Sure, if the LRU contains a lot of dirty pages then the writeback will be
a bottleneck. But LRUs are quite often full of the clean pagecache pages
which can be reclaimed quickly and efficiently.

> Shoving in a large number of threads into the same path which walks
> the same data structures when there's no clear benefit doesn't usually
> end up buying anything. 

I agree that a certain level of throttling is reasonable. We are doing
some of that in the lower layers of the reclaim. It is true that some of
that throttling is specific to the global reclaim and some heuristics
might be applicable on the try_charge level as well but we should be
careful here. Throttling has been quite tricky and there were some
issues where it led to unexpected stalls in the past.

> Cachelines get thrown back and forth, locks
> get contended, CPU cycles which could have been used for a lot of more
> useful things get wasted and IO pattern becomes random.  We can still
> choose to do that but I think we should have explicit justifications
> (e.g. it really harms scalability otherwise).

I do not remember heavy contention on the lru lock and we are not doing
an IO from the direct reclaim (other than swap) so a random IO pattern
shouldn't be an issue as well.

> > Threads might still get synchronized on the zone lru lock but this is only
> > for isolating them from the LRU. In a larger hierarchies this even might
> > not be the case because the hierarchy iterator tries to spread the reclaim
> > over different memcgs.
> > 
> > So the per-memcg mutex would solve the potential over-reclaim but it
> > will restrain the reclaim activity unnecessarily. Why is per-contribution
> > reclaim such a big deal in the first place? If there are runaways
> > allocation requests like GFP_NOWAIT then we should look after those. And
> > I would argue that your delayed reclaim idea is a great fit for that. We
> > just should track how many pages were charged over high limit in the
> > process context and reclaim that amount on the way out from the kernel.
> 
> Per-contribution reclaim is not necessarily a "big deal" but is kinda
> mushy on the edges which get more pronounced with async reclaim.

Yes, I am not saying it is a perfect solution. It has its issues as well.
We have been doing this for ages though and there should be really good
reasons with numbers demonstrating improvements to change it to
something else.

> * It still can over reclaim to a considerable extent.  The reclaim
>   path uses mean reclaim size of 1M and when the high limit is used as
>   the main mechanism for reclaim rather than global limit, many
>   threads performing simultaneous 1M reclaims will happen.

Yes this is something that has been changed recently and I am not sure
the new SWAP_CLUSTER_MAX value fits well into the current memcg direct
reclaim implementation.
I didn't get to measure the effect yet, though, but maybe we will have
to go back to 32 or something small for the memcg reclaim.
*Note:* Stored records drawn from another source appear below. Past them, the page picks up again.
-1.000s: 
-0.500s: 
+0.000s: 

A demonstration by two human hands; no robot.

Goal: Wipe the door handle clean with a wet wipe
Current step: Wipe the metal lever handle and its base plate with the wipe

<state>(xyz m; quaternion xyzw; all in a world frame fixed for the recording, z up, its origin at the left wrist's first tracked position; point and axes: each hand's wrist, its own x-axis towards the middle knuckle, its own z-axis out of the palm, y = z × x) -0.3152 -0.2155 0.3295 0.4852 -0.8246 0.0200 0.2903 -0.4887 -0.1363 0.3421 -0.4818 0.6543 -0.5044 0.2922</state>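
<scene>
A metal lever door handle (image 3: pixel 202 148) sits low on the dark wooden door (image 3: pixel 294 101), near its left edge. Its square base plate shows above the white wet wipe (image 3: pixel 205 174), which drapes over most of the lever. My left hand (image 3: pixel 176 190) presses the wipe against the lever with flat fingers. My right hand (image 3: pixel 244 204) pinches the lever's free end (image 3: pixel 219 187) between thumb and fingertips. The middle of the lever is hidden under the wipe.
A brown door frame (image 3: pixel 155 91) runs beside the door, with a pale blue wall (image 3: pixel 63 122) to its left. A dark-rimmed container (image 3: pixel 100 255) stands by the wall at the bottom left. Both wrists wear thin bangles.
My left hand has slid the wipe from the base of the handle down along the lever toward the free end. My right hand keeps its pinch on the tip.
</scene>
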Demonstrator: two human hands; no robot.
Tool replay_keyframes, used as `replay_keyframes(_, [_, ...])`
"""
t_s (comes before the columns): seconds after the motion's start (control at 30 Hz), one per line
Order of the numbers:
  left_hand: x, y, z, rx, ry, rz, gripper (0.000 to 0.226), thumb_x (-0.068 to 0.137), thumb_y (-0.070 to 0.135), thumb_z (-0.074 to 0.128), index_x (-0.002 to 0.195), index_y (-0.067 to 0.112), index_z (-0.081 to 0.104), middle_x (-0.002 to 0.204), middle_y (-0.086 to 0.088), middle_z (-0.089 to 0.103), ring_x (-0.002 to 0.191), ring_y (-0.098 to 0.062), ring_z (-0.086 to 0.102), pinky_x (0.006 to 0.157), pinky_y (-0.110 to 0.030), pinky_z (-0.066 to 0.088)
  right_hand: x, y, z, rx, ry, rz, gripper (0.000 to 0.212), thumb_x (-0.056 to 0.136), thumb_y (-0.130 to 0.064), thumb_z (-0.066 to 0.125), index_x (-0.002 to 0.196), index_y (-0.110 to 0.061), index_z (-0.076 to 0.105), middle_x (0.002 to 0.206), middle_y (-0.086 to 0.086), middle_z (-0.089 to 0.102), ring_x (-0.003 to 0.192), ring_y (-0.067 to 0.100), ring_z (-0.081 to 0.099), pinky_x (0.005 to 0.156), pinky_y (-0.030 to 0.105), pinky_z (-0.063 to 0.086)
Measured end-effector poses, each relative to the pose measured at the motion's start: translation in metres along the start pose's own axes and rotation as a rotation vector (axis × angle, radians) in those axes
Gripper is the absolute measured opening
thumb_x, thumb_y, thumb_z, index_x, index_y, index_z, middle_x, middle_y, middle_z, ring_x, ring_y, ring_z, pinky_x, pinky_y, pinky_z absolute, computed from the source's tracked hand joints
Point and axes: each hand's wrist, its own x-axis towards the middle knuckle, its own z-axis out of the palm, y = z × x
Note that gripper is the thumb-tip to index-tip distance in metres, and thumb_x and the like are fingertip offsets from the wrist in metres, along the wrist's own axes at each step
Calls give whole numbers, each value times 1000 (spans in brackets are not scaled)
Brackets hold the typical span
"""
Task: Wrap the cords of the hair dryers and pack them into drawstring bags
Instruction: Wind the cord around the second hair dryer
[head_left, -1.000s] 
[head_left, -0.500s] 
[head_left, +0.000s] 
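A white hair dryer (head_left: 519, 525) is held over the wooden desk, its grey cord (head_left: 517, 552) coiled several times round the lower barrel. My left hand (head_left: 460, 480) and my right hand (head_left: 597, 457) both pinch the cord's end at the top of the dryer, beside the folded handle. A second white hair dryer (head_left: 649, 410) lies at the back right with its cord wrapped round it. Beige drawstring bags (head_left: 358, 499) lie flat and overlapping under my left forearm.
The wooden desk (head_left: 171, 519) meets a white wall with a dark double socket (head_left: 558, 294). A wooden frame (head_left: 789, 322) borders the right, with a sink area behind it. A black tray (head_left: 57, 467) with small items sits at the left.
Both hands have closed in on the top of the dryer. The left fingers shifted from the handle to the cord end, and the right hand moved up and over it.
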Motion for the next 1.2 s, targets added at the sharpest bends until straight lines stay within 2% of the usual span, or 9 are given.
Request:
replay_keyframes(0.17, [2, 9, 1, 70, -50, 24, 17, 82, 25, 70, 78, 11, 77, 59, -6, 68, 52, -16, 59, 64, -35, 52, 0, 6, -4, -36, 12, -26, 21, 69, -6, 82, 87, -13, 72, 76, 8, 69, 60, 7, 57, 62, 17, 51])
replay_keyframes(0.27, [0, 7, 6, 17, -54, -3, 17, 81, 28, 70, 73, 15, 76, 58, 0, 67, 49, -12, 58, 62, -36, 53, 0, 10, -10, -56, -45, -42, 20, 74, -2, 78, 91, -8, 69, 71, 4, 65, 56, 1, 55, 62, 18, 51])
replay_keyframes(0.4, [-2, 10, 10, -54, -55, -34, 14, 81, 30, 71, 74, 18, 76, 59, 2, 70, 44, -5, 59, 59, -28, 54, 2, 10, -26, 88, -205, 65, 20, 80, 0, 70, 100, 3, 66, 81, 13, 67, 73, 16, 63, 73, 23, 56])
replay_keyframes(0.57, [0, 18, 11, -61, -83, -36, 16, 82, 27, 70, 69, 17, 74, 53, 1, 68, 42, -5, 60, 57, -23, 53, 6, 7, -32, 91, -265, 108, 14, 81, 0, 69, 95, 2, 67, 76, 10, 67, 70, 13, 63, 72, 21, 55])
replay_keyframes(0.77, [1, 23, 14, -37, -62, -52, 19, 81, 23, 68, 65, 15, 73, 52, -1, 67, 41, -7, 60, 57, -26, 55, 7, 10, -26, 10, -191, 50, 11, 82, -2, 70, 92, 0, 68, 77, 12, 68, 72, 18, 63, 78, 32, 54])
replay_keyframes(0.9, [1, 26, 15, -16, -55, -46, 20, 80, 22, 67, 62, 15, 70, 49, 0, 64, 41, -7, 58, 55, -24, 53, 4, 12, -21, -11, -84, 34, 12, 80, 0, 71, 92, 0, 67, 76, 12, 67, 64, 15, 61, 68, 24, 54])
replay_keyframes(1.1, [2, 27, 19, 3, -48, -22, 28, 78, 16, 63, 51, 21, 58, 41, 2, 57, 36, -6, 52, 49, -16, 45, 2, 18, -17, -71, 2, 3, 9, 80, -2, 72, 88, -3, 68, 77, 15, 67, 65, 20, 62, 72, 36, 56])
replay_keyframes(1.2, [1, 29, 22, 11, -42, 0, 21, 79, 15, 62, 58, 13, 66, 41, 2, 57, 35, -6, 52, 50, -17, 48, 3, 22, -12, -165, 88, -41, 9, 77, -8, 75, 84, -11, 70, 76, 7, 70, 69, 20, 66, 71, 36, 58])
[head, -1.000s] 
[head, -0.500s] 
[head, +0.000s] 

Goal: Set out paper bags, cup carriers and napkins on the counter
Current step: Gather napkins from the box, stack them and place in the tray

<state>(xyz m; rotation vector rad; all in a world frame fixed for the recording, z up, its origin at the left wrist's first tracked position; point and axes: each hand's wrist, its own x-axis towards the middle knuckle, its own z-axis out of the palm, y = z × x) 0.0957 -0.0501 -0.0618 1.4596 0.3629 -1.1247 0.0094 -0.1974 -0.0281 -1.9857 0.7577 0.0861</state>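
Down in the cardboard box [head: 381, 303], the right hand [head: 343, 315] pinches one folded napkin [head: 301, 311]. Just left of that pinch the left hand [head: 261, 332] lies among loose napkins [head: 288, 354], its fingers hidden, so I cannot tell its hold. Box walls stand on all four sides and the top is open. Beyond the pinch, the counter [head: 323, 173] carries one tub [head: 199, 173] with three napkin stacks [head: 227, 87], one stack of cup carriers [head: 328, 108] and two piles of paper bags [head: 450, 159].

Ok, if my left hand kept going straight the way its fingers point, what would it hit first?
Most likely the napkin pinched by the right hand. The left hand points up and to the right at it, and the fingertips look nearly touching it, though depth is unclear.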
This is just
an implementation detail, though.

> * We need to keep track of an additional state.  What if a task
>   performs multiple NOWAIT try_charge()'s?  I guess we should add up
>   those numbers.

Yes, that was the idea. Just accumulate nr_pages attempts when the
current > high and then attempt to reclaim them on the way out as you
were suggesting.

> * But even if we do that, what does that actually mean?  These numbers
>   are arbitrary in nature.

nr_pages at least reflects the request size so we, at least
theoretically, throttle larger consumers more.

>   A thread may have just performed
>   high-order allocations back to back at the point where it steps over
>   the limit with an order-0 allocation or maybe a different thread
>   which wasn't consuming much memory can hit it right after.
>   @nr_pages is a convenient number that we can use on the spot which
>   will make the consumption converge on the limit but I'm not sure
>   this is a number that we should keep track of.

I agree that this is an inherently racy environment. It really depends
on who hits the limit and how good are reclaimers at doing their work
when others piggy back on their work.
We have the background reclaim to reduce that effect for the global
case.  Something similar have been discussed in the past for memcg as
well but it hits its own issues as it has to scale with the potentially
large number of memcgs.

> Also, having a central point of control means that we can actually
> define policies there - e.g. if the overage is less than 10%, let
> tasks through as long as there's at least one reclaiming.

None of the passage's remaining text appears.